(Collection entries)
===

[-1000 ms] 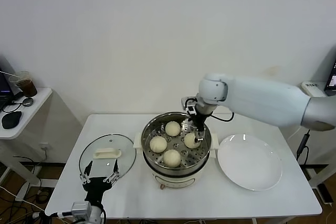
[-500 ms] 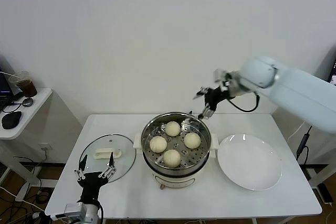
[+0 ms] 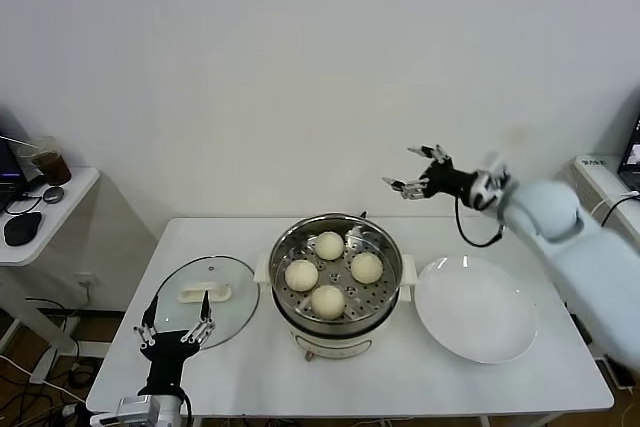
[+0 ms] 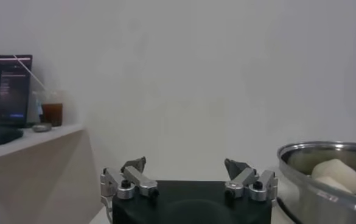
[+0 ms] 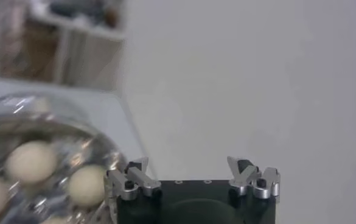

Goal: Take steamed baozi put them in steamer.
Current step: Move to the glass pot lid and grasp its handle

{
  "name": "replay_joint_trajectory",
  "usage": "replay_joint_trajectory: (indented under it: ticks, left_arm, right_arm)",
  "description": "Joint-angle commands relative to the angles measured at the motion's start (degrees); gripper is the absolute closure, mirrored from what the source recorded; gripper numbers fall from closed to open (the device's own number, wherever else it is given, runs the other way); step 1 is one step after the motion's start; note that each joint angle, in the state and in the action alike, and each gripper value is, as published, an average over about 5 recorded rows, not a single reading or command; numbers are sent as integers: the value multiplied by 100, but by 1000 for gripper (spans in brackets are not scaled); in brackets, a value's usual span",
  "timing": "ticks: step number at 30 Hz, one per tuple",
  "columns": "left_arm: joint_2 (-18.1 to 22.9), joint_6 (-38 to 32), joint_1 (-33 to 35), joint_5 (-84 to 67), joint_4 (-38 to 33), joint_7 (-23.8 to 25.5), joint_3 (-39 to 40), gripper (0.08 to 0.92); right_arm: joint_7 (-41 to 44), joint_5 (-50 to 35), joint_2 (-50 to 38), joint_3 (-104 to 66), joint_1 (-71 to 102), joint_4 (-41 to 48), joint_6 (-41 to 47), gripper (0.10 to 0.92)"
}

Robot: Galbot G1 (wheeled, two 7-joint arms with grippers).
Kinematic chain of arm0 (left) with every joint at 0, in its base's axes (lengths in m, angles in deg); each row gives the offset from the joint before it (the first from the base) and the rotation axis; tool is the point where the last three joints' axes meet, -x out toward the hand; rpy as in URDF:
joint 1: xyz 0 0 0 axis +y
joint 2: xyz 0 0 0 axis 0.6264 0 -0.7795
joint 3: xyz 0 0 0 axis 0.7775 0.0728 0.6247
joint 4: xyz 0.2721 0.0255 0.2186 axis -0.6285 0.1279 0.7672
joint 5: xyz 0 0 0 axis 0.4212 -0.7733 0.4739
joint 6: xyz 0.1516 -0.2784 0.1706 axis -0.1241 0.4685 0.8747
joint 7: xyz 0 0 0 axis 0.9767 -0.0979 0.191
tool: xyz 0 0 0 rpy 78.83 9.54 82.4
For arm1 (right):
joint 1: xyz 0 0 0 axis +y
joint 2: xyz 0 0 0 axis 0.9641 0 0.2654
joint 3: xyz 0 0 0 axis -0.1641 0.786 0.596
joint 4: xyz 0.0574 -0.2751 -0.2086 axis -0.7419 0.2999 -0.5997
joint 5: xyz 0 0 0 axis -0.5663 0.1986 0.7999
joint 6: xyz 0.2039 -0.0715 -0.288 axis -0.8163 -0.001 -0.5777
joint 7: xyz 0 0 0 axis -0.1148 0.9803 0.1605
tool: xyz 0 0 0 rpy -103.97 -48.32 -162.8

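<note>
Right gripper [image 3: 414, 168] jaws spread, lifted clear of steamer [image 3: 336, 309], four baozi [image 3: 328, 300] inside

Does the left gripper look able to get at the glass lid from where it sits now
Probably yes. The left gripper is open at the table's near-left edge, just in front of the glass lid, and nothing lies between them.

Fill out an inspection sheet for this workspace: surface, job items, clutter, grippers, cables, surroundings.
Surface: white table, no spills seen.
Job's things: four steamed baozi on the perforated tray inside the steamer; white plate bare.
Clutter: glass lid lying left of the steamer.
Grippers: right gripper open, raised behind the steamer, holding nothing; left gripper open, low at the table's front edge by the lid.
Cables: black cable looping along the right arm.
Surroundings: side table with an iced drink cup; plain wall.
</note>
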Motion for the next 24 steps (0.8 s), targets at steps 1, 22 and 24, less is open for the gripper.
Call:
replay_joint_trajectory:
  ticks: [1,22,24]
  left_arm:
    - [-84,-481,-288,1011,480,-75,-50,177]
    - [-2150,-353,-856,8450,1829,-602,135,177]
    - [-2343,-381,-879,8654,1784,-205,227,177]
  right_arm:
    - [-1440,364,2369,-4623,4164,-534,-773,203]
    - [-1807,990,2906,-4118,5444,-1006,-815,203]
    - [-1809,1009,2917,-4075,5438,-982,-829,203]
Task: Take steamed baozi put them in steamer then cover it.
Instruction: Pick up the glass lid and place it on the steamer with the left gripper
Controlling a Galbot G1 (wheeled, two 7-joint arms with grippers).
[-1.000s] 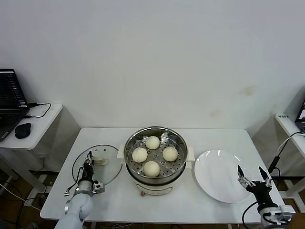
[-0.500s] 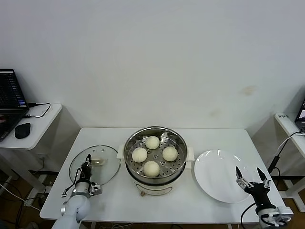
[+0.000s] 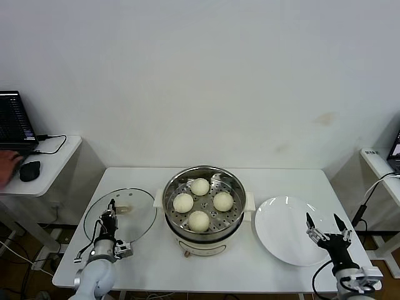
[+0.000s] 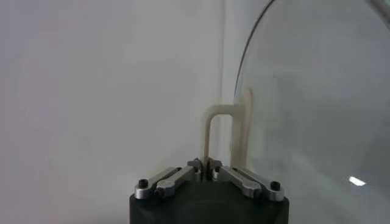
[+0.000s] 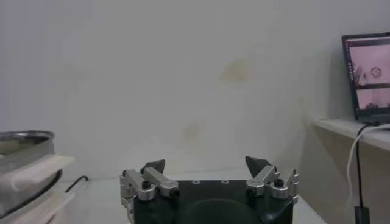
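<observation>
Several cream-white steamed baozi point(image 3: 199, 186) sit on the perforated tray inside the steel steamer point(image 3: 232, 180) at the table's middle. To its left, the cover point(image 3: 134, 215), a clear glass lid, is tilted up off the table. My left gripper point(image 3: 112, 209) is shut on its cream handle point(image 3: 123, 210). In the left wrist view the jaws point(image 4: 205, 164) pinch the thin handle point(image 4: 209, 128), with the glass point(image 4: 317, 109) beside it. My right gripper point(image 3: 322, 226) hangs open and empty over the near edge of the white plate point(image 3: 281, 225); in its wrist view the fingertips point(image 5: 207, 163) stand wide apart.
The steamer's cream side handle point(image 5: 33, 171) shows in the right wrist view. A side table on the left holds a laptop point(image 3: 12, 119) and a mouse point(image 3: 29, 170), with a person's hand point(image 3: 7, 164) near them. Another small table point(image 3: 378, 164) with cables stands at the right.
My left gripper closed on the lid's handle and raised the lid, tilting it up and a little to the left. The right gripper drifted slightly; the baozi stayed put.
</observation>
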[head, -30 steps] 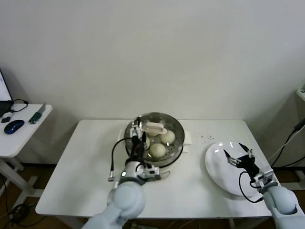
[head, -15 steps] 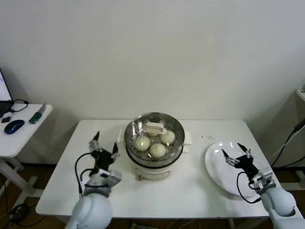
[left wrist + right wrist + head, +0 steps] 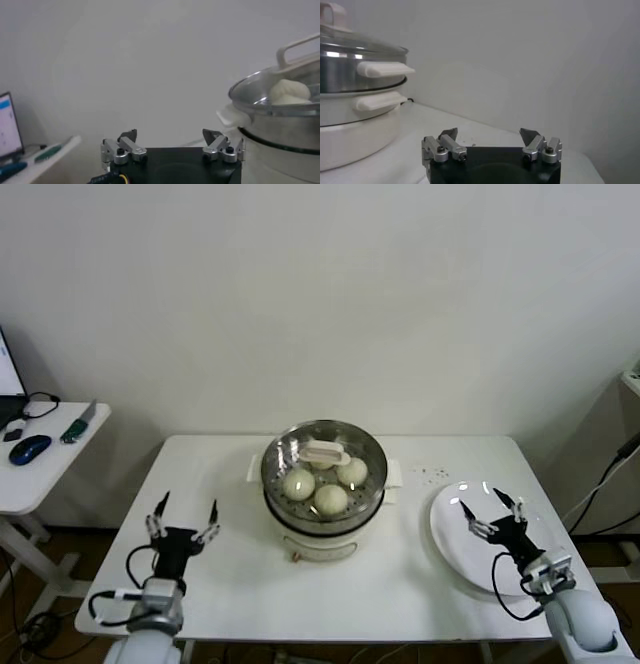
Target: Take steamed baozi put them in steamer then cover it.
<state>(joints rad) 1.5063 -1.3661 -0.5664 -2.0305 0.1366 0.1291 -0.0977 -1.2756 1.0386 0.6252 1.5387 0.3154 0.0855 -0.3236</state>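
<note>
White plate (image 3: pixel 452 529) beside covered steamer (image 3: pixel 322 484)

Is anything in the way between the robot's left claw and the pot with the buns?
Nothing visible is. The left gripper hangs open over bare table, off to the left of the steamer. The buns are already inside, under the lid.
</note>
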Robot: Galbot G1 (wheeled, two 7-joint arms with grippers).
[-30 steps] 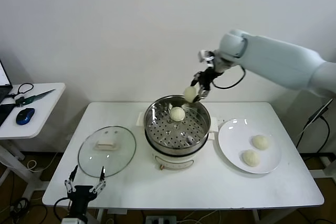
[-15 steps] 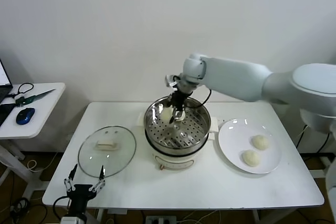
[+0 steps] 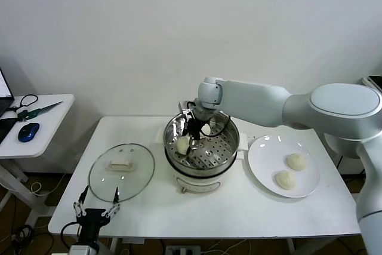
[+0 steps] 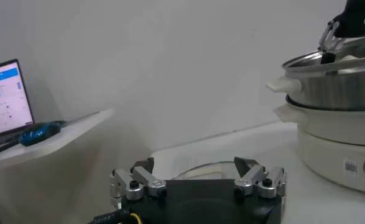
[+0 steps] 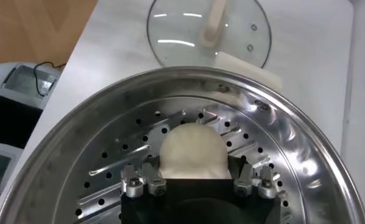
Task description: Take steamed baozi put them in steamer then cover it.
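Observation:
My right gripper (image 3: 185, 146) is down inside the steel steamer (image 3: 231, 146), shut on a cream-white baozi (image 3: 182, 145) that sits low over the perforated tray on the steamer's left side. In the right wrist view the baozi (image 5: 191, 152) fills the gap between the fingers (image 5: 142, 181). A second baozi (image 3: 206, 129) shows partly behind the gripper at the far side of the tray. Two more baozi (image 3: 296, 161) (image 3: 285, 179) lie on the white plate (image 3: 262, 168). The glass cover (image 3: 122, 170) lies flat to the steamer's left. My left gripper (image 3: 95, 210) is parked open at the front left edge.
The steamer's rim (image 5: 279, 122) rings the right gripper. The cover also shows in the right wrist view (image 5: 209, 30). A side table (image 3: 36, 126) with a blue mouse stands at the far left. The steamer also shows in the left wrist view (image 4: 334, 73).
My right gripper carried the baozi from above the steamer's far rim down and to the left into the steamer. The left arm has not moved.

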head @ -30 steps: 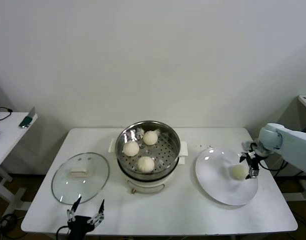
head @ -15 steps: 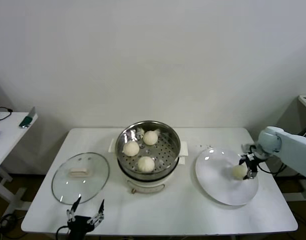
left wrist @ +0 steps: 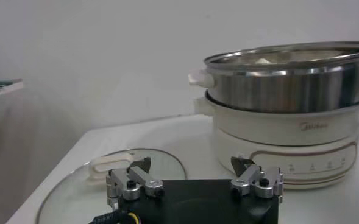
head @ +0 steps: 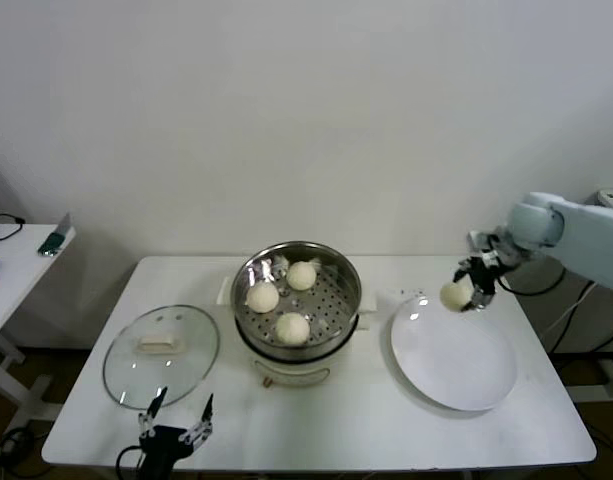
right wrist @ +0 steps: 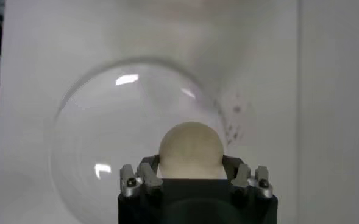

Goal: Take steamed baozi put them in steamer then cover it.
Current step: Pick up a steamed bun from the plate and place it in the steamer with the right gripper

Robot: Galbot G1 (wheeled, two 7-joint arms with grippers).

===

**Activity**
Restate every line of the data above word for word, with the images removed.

**Response below**
[-1000 ms] 
[-500 ms] 
[+0 ms] 
[+0 ms] 
[+0 ms] 

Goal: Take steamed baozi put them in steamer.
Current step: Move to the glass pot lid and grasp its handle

{
  "name": "replay_joint_trajectory",
  "usage": "replay_joint_trajectory: (indented under it: ticks, left_arm, right_arm)",
  "description": "Joint-angle commands relative to the angles measured at the motion's start (degrees); gripper is the absolute closure, mirrored from what the source recorded; gripper numbers fall from closed to open (the device's own number, wherever else it is given, runs the other way); step 1 is one step after the motion's start; note that each joint angle, in the state and in the action alike, and each gripper value is, as published, an average over about 5 recorded rows, not a single reading or command; numbers are sent as integers: the value multiplied by 100, but by 1000 for gripper (spans in brackets are not scaled); in brackets, a value's usual span",
  "timing": "ticks: step number at 30 Hz, one per tuple",
  "columns": "left_arm: joint_2 (-18.1 to 22.9), joint_6 (-38 to 32), joint_1 (-33 to 35), joint_5 (-84 to 67), joint_4 (-38 to 33), joint_7 (-23.8 to 25.5), joint_3 (-39 to 40), gripper (0.08 to 0.92); right_arm: joint_7 (-41 to 44), joint_5 (-50 to 35), joint_2 (-50 to 38), joint_3 (-104 to 66), joint_1 (-71 to 102), joint_4 (-41 to 48), joint_6 (-41 to 47), gripper (0.10 to 0.92)"
}

Robot: Galbot G1 (wheeled, two 7-joint arms with grippers).
Kinematic chain of arm0 (left) with every joint at 0, in its base's axes (lengths in m, angles in deg); each row gives the offset from the joint before it (the first from the base) and the rotation axis; tool is the point where the last three joints' axes meet, -x out toward the hand; rpy as in URDF:
joint 1: xyz 0 0 0 axis +y
joint 2: xyz 0 0 0 axis 0.6264 0 -0.7795
joint 3: xyz 0 0 0 axis 0.7775 0.0728 0.6247
joint 4: xyz 0.2721 0.0255 0.2186 axis -0.6285 0.1279 0.7672
joint 5: xyz 0 0 0 axis 0.4212 -0.7733 0.4739
joint 6: xyz 0.1516 -0.2784 0.1706 axis -0.1241 0.4685 0.8747
joint 7: xyz 0 0 0 axis 0.9767 -0.0979 0.191
tool: xyz 0 0 0 rpy 78.83 9.54 82.4
For arm1 (right):
joint 1: xyz 0 0 0 axis +y
joint 2: xyz 0 0 0 axis 0.9641 0 0.2654
joint 3: xyz 0 0 0 axis -0.1641 0.786 0.596
joint 4: xyz 0.0574 -0.2751 -0.2086 axis -0.7419 0.2999 -0.5997
joint 5: xyz 0 0 0 axis -0.5663 0.1986 0.7999
joint 6: xyz 0.2039 -0.0715 -0.288 axis -0.8163 -0.001 -0.5777
joint 7: xyz 0 0 0 axis -0.1148 0.9803 0.1605
tool: xyz 0 0 0 rpy -103.97 -48.32 -162.8

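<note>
Right gripper [image 3: 414, 168] jaws spread, lifted clear of steamer [image 3: 336, 309], four baozi [image 3: 328, 300] inside

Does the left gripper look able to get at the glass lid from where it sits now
Probably yes. The left gripper is open at the table's near-left edge, just in front of the glass lid, and nothing lies between them.

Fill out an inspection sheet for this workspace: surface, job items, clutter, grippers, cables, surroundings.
Surface: white table, no spills seen.
Job's things: four steamed baozi on the perforated tray inside the steamer; white plate bare.
Clutter: glass lid lying left of the steamer.
Grippers: right gripper open, raised behind the steamer, holding nothing; left gripper open, low at the table's front edge by the lid.
Cables: black cable looping along the right arm.
Surroundings: side table with an iced drink cup; plain wall.
</note>
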Motion for the next 24 steps (0.8 s), targets at steps 1, 22 and 24, less is open for the gripper.
Call:
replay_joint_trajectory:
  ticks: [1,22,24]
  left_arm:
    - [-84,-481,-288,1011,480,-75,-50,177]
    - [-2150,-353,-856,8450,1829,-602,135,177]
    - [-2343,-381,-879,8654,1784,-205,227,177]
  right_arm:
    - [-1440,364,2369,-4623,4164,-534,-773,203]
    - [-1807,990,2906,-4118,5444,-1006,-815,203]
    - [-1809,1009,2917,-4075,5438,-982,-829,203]
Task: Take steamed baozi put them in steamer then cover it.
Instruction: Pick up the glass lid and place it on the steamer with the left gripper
Controlling a Galbot G1 (wheeled, two 7-joint arms with grippers).
[-1.000s] 
[-0.500s] 
[+0.000s] 
[+0.000s] 
[+0.000s] 
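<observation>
Several cream-white steamed baozi point(image 3: 199, 186) sit on the perforated tray inside the steel steamer point(image 3: 232, 180) at the table's middle. To its left, the cover point(image 3: 134, 215), a clear glass lid, is tilted up off the table. My left gripper point(image 3: 112, 209) is shut on its cream handle point(image 3: 123, 210). In the left wrist view the jaws point(image 4: 205, 164) pinch the thin handle point(image 4: 209, 128), with the glass point(image 4: 317, 109) beside it. My right gripper point(image 3: 322, 226) hangs open and empty over the near edge of the white plate point(image 3: 281, 225); in its wrist view the fingertips point(image 5: 207, 163) stand wide apart.
The steamer's cream side handle point(image 5: 33, 171) shows in the right wrist view. A side table on the left holds a laptop point(image 3: 12, 119) and a mouse point(image 3: 29, 170), with a person's hand point(image 3: 7, 164) near them. Another small table point(image 3: 378, 164) with cables stands at the right.
My left gripper closed on the lid's handle and raised the lid, tilting it up and a little to the left. The right gripper drifted slightly; the baozi stayed put.
</observation>
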[head, -30 steps] 
[head, -15 steps] 
[left wrist + right wrist + head, +0 steps] 
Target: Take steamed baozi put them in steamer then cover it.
<state>(joints rad) 1.5063 -1.3661 -0.5664 -2.0305 0.1366 0.1291 -0.0977 -1.2756 1.0386 0.6252 1.5387 0.3154 0.0855 -0.3236</state>
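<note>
White plate (image 3: pixel 452 529) beside covered steamer (image 3: pixel 322 484)

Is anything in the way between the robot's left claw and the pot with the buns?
Nothing visible is. The left gripper hangs open over bare table, off to the left of the steamer. The buns are already inside, under the lid.
</note>
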Robot: Galbot G1 (wheeled, two 7-joint arms with grippers).
[-30 steps] 
[-15 steps] 
[+0 steps] 
[+0 steps] 
[+0 steps] 
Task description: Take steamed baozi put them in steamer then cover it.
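Observation:
My right gripper (image 3: 185, 146) is down inside the steel steamer (image 3: 231, 146), shut on a cream-white baozi (image 3: 182, 145) that sits low over the perforated tray on the steamer's left side. In the right wrist view the baozi (image 5: 191, 152) fills the gap between the fingers (image 5: 142, 181). A second baozi (image 3: 206, 129) shows partly behind the gripper at the far side of the tray. Two more baozi (image 3: 296, 161) (image 3: 285, 179) lie on the white plate (image 3: 262, 168). The glass cover (image 3: 122, 170) lies flat to the steamer's left. My left gripper (image 3: 95, 210) is parked open at the front left edge.
The steamer's rim (image 5: 279, 122) rings the right gripper. The cover also shows in the right wrist view (image 5: 209, 30). A side table (image 3: 36, 126) with a blue mouse stands at the far left. The steamer also shows in the left wrist view (image 4: 334, 73).
My right gripper carried the baozi from above the steamer's far rim down and to the left into the steamer. The left arm has not moved.
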
head @ -30 steps: 
head @ -15 steps: 
left wrist @ +0 steps: 
head @ +0 steps: 
right wrist @ +0 steps: 

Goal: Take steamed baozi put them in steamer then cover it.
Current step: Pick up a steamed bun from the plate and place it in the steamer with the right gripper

Robot: Galbot G1 (wheeled, two 7-joint arms with grippers).

No further response is required.